1

I'm trying to create a grammar which allows certain expressions only as part of an expression and not at the very beginning of an expression statement. In the grammar below those certain expressions are arrow function expression and dot expression.

For example these expressions are valid:

a = b => c; a and b => c; x + y and z; x + y . z; 

while these are invalid (the first starts with a dot-expression, and the second is not part of expr nor assignment):

x . y + z; b => c; 

I tried a grammar like this:

parser grammar ExprParser; options { tokenVocab=ExprLexer; } program : (stat | def)+ EOF ; stat: ID '=' expr ';' | startExpr ';' | func ';' ; def : ID '(' ID? (',' ID)* ')' '{' stat* '}' ; arrowExpr : ID '=>' expr ; startExpr : atom | 'not' expr | startExpr '+' expr | startExpr 'and' expr | startExpr 'or' expr ; expr: atom | arrowExpr | 'not' expr | expr '+' expr | expr 'and' expr | expr 'or' expr | expr '.' expr ; atom: ID | INT | func ; func: ID '(' ID? (',' ID?)* ')'; lexer grammar ExprLexer; AND : 'and' ; OR : 'or' ; NOT : 'not' ; EQ : '=' ; COMMA : ',' ; SEMI : ';' ; LPAREN : '(' ; RPAREN : ')' ; LCURLY : '{' ; RCURLY : '}' ; PLUS : '+' ; MINUS : '-'; ARROW : '=>'; DOT : '.'; INT : [0-9]+ ; ID: [a-zA-Z_][a-zA-Z_0-9]* ; WS: [ \t\n\r\f]+ -> skip ; 

but this approach messes up operator precedence. x + y and z; should produce

Correct tree

but instead produces

Incorrect tree

Any ideas on how to solve this?

1 Answer 1

0

I added corresponding rule alternatives to your startExpr rule as follows and that solved it for me. Here is the modified rule:

startExpr : atom | 'not' expr | startExpr '+' startExpr | startExpr '+' expr | startExpr 'and' startExpr | startExpr 'and' expr | startExpr 'or' startExpr | startExpr 'or' expr ; 

Granted, this results in startExpr nodes rather than expr nodes, but I don't think your grammar given the rules can result in the ideal tree that you propose. This however, should still fix the precedence issue and will allow you build an AST, byte code and interpreter from it that should achieve your goals all the same.

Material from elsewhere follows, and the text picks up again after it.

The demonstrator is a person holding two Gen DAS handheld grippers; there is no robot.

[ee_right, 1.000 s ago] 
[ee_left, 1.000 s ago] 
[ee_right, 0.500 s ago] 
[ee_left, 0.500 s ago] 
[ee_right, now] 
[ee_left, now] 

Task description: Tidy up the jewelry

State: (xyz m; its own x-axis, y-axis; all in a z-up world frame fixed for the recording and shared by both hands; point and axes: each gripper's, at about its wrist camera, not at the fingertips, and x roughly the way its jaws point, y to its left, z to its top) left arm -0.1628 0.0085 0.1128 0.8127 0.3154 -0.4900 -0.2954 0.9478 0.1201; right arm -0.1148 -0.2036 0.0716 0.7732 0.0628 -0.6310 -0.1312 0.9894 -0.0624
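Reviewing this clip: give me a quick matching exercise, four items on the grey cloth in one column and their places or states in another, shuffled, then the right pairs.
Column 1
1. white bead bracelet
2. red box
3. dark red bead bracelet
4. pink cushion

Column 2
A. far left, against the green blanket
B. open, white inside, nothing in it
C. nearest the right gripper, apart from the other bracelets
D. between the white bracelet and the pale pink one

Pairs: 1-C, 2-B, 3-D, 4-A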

The result is a bit more verbose, but does avoid having more gratuitous sub-rules. Since I'm not entirely sure of your intention with the language, I suspect there may be some other precedence issues with the arrow or dot expressions, but I could be wrong (since I'm basing that assumption off knowledge of some existing languages and how they use the operators).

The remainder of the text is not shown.